Sunday, 17 May 2020

Review: Genre Fluid by Dan Webber

Genre Fluid is described on its cover as a "study into labels in everyday life in the arts and the LBGTQ+ community". The pun is funny and provocative; that play on duality is specifically defended in the book and permeates its content. Dan Webber put Genre Fluid on as a show and here is his dilemma - the first of several oppositions explored - is he a comedian? or a poet? Can a funny comedian even coexist with a serious poet? It's a dilemma not unfamiliar to poet & geek. The issue centres on how we define comedians and poets - which of course is a million miles away at times from how people with these professions actually are. (Poets can't drive for example!). And how people of all types see and read us based on what they think they know.

Confession: I love the way the book is set out - PowerPoints, snippets of text conversations and use of the Courier font immediately delight me.

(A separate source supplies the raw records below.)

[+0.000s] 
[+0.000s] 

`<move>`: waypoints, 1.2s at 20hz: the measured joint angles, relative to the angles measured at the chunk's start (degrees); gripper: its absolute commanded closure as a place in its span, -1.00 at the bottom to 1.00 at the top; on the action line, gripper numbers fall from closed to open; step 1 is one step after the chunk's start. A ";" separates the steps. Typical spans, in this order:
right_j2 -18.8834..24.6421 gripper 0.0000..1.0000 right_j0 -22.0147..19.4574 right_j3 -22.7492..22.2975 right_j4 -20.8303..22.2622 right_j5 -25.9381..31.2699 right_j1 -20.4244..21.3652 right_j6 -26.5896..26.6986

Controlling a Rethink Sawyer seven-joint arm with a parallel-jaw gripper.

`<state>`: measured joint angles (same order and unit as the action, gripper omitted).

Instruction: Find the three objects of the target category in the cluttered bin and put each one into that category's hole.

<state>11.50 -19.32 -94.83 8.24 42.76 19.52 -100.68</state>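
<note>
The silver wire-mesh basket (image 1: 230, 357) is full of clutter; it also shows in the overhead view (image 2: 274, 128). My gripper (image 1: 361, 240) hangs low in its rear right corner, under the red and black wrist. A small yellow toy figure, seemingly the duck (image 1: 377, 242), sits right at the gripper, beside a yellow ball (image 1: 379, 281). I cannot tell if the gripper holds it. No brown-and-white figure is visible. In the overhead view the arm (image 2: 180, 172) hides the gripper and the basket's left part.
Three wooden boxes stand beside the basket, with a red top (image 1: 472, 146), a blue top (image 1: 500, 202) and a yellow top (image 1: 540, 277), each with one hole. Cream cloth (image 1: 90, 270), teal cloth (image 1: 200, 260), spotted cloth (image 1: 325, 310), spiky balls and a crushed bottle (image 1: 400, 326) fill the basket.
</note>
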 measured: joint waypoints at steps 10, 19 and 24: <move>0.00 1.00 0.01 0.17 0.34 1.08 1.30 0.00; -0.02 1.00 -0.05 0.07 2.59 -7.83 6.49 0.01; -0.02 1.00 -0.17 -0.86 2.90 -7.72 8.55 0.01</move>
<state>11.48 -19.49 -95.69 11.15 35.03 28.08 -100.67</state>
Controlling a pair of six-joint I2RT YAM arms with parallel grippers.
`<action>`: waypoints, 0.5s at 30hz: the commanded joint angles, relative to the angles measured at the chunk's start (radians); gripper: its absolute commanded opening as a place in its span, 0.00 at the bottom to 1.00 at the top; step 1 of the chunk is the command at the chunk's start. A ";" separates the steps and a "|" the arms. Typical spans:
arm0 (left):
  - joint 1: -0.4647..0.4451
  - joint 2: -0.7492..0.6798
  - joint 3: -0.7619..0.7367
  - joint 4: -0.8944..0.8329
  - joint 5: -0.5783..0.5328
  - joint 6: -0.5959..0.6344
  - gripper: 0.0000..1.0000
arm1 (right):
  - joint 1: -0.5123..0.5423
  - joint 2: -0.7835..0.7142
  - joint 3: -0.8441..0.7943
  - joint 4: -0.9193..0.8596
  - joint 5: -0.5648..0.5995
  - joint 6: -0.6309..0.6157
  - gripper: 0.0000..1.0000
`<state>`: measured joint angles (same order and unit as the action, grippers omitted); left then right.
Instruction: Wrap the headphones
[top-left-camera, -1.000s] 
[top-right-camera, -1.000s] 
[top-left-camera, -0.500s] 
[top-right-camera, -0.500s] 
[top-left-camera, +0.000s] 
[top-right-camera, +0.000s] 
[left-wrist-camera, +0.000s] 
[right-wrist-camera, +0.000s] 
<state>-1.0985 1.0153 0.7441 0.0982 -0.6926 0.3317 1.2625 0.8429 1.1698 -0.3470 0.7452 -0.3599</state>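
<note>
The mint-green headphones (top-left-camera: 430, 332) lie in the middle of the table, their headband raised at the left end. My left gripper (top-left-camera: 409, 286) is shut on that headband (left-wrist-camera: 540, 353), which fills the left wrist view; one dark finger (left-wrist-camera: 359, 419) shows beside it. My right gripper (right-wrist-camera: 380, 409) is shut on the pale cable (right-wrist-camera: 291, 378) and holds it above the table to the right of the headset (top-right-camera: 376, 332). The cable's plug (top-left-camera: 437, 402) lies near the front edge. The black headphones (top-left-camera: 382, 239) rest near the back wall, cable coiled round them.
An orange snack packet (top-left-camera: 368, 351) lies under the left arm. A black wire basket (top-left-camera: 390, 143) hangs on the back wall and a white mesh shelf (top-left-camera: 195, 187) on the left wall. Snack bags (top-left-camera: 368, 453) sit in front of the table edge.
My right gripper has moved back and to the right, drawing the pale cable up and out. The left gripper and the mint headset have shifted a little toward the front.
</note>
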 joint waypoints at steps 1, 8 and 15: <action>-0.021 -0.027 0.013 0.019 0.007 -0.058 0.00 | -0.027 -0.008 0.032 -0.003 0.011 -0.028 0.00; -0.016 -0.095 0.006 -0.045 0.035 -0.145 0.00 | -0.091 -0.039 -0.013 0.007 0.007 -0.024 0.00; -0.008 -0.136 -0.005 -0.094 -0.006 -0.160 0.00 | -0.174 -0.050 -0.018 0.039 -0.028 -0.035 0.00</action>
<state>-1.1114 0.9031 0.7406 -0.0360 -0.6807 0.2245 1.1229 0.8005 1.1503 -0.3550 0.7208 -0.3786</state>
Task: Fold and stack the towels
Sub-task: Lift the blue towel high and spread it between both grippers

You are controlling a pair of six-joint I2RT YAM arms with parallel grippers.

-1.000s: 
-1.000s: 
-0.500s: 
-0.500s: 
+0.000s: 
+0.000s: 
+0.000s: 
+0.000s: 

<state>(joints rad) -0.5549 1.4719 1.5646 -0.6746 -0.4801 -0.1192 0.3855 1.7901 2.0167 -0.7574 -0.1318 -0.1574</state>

The book follows the show but with no hecklers; were there hecklers?  The poems are arranged in 5 sections. My very first comment written in pencil on the text is "nice bit of Courier" - I did warn you! My next comment is to immediately respond to Dan's use of rhyme - this is spoken word that needs to be heard. In the poem "Moobs" - on the subject of taps aff being A-OK compared to breast-feeding (the very word is so serious and the slang version would be tits oot well you see the problem):

Who are these anti-tit hypocrites?
Who sit on commitee and ban the titty?
More's the pity

Dan Webber is a close observer - a skill useful in both of his professions - here he describes the eponymous date in the bitter sweet poem Thief.

The patterned bag
The beaten docs
The slightly hipster woven top
The half drunk can of gin and tonic held discreetly by your side
Underneath the no drinking sign...

There are a lot of dates described in the poems seen through the prism of dating apps like Grindr. These details are read; a semaphore memorable and contradictory. Dan is a bear he thinks and like comedian and poet and emergent or mid career this label shapes how he can interact and how he can be seen. Crossing codes is dangerous and it hurts sometimes. The pain sharpens the poems but it is a strong mirror on how we relate today.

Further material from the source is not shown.